Sikh politics to fore in Delhi,Cong,BJP in a spot

The Delhi Sikh Gurdwara Management Committee (DSGMC)’s announcement of a memorial dedicated to victims of the 1984

Written by Apurva | Published: June 22, 2013 2:14:23 am

The Delhi Sikh Gurdwara Management Committee (DSGMC)’s announcement of a memorial dedicated to victims of the 1984 anti-Sikh riots this month seems to have put the ruling Congress and the opposition BJP on the backfoot in Delhi.

As the Sheila Dikshit government grapples with factoring in the Sikh electorate just months before the Assembly elections in November,the BJP has hard choices with the Shiromani Akali Dal demanding a larger share of the seats in Delhi.

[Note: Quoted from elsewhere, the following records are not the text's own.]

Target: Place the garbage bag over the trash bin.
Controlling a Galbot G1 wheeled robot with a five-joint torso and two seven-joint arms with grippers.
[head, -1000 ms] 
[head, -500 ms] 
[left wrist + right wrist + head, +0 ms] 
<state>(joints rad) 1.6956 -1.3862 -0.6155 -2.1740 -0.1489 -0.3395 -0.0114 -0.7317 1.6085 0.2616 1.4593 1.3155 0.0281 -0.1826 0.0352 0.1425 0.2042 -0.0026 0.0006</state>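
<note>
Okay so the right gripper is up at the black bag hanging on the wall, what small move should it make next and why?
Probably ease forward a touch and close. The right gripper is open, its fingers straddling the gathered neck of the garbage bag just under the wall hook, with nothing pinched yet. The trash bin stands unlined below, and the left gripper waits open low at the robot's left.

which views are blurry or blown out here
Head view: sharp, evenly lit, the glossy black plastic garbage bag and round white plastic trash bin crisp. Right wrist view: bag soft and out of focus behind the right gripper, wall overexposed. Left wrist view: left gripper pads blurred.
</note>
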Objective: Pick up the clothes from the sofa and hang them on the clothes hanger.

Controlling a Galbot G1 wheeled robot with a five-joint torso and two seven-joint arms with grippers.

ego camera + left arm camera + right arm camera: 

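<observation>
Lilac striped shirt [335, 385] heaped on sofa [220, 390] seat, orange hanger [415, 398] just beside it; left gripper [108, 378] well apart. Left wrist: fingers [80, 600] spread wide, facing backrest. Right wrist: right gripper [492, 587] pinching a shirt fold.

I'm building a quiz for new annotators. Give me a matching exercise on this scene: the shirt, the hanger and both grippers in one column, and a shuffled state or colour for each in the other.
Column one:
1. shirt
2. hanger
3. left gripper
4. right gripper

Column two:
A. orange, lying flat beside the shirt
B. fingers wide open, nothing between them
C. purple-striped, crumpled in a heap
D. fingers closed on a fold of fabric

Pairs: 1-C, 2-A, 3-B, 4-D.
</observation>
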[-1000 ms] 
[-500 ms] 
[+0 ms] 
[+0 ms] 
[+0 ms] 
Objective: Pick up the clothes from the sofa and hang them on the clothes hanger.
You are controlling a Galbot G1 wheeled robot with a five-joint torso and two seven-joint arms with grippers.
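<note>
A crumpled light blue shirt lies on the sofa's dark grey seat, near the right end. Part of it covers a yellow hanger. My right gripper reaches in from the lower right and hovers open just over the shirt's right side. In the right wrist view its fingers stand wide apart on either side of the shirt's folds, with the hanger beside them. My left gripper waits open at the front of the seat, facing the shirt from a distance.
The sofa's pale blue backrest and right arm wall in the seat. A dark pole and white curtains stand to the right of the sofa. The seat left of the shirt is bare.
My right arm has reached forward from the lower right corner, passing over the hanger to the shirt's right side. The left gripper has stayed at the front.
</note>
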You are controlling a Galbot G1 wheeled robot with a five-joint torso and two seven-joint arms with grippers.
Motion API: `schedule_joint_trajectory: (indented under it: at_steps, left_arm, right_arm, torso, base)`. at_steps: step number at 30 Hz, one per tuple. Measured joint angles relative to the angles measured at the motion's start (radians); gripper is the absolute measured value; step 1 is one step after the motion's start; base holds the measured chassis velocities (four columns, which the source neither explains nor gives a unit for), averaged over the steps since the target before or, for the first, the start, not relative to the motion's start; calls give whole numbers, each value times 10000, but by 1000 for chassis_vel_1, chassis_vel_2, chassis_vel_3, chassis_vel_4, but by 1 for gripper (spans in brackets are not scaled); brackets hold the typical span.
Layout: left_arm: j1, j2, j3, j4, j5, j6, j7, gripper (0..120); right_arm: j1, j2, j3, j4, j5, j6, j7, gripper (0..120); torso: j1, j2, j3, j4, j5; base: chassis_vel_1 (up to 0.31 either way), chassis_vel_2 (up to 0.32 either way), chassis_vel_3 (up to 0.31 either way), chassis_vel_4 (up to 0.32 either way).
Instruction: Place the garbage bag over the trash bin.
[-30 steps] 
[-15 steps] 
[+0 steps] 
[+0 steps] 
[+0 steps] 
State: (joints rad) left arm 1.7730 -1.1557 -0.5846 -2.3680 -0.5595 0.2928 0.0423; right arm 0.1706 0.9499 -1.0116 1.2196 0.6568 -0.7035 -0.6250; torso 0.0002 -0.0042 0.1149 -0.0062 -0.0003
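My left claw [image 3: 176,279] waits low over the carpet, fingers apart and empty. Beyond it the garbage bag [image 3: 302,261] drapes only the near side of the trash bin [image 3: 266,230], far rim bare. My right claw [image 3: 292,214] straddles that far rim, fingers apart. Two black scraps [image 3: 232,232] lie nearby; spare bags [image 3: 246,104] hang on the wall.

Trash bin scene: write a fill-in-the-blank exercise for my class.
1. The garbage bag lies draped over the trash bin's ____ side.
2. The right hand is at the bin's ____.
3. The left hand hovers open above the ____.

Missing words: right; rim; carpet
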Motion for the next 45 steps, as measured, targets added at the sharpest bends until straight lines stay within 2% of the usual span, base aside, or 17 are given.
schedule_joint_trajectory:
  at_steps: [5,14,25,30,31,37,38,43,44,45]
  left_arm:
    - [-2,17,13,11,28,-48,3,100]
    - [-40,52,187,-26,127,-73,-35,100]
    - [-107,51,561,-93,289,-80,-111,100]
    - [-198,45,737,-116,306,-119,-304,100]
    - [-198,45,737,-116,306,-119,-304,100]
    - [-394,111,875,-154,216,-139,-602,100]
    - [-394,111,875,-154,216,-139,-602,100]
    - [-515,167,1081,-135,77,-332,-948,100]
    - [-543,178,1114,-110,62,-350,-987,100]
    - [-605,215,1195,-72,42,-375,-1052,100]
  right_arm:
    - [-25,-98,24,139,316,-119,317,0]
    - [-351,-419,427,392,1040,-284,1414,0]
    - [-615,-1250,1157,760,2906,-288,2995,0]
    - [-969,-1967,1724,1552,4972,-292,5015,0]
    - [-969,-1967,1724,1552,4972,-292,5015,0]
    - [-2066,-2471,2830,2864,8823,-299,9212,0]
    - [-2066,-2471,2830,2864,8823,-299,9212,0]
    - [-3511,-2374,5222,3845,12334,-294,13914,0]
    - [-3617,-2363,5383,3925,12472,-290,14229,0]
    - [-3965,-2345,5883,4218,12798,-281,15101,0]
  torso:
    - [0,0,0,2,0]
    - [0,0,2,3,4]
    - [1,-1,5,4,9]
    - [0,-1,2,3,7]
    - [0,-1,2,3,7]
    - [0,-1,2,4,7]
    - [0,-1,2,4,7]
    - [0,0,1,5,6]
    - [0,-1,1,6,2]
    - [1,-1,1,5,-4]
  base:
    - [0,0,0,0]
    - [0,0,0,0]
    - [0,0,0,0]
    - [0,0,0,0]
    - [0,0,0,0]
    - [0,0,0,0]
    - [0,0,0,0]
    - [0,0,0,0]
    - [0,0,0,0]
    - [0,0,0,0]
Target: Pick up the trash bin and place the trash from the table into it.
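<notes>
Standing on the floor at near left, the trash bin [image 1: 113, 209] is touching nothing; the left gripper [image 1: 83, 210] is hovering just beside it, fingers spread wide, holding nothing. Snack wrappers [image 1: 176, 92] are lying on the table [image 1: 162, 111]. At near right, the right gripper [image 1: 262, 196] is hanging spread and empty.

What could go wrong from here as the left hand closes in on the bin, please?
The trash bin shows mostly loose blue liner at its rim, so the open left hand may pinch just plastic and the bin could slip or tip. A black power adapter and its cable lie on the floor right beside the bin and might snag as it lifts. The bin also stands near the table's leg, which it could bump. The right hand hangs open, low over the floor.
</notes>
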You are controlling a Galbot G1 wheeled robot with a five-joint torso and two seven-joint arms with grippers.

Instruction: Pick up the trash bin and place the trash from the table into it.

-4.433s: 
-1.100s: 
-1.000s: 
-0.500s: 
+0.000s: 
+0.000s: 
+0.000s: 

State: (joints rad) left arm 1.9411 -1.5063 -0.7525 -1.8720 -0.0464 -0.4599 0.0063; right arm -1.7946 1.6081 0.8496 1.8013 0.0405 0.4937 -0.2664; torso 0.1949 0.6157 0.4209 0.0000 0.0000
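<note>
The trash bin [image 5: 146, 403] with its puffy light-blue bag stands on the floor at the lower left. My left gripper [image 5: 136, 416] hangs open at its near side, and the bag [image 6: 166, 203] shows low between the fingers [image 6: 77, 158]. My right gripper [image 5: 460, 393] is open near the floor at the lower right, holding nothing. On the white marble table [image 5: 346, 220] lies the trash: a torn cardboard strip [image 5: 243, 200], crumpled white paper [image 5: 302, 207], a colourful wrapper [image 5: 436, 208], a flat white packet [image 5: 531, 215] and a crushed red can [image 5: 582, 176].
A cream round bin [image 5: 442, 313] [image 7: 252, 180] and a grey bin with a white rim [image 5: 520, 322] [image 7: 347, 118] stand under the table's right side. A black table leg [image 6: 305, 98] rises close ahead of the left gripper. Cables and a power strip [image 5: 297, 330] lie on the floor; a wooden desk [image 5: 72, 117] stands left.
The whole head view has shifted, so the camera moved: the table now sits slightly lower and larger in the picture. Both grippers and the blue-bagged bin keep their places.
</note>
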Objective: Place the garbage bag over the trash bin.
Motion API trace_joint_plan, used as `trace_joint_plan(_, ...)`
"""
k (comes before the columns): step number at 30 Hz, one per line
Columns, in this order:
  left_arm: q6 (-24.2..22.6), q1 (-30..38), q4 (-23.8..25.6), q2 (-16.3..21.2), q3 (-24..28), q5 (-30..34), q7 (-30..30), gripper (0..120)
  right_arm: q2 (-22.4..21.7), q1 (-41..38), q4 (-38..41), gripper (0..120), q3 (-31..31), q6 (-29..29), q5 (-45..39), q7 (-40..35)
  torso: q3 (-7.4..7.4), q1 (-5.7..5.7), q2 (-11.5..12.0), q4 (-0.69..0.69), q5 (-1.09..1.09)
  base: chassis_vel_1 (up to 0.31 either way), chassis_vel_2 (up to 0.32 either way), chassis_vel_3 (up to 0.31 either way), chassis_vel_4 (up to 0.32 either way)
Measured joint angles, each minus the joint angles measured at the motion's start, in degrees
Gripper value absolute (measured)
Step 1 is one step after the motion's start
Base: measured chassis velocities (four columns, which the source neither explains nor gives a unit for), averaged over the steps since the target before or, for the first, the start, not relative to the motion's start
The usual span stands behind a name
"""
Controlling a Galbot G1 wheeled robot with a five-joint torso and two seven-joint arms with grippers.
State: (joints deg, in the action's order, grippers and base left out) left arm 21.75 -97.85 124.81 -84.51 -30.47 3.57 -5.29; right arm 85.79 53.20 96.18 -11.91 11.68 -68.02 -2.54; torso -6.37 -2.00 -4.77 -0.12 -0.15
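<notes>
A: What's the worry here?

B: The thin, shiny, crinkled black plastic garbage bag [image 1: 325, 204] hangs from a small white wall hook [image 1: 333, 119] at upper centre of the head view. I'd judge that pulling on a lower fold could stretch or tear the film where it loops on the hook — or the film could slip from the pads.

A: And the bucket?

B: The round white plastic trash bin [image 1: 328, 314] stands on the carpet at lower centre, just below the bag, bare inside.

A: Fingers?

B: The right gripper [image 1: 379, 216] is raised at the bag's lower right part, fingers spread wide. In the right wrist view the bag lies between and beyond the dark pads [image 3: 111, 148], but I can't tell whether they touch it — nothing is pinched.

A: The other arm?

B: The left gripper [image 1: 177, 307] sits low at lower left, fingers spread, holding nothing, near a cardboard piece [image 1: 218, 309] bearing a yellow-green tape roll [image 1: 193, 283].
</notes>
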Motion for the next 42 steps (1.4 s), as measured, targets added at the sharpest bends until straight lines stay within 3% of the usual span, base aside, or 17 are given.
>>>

The Akali Dal (Badal) wrested control of the DSGMC from the Congress-backed Akali Dal (Delhi) in January elections. Since the victory,the Badal group has announced a slew of measures for the Sikh community in Delhi — who number close to 11 lakh — including the memorial. The move has forced to Congress to announce sops for the community as well,starting with its state government paying off a Rs 6 crore electricity bill of a 1984 relief camp.

Traditionally,the BJP has given the Akali Dal four constituencies — albeit on a BJP symbol — in Delhi as per a seat-sharing agreement. Senior BJP leaders also point out that since 1998,the latter has not managed to win a single seat in Delhi. But the DSGMC win and support from the community since have emboldened the Akali Dal (Badal),which now wants at least 16 seats in Delhi,to contest on its own symbol.

Incidentally,the Akali Dal also wants a change in constituencies,claiming seats given earlier didn’t have a substantial Sikh base. A senior BJP leader admitted that the Akali Dal has now demanded tickets on seats considered BJP bastions in Delhi. “They wants tickets from seats where BJP MLAs have been winning for 20 years now. This is not possible and we will have to work out a more amicable solution,” he said.

For now,the Congress is playing down the electoral strength of the Sikh community. According to veteran leaders,other than the Tilak Nagar seat,the community does not have the numbers to directly influence an election. Even in the seats where they dominate,their numbers are no more than 10-15 per cent,not enough to swing a win.

Morever,as a Congress leader points out,“In the present Assembly,the Congress has five MLAs from the Sikh community and the BJP just one.”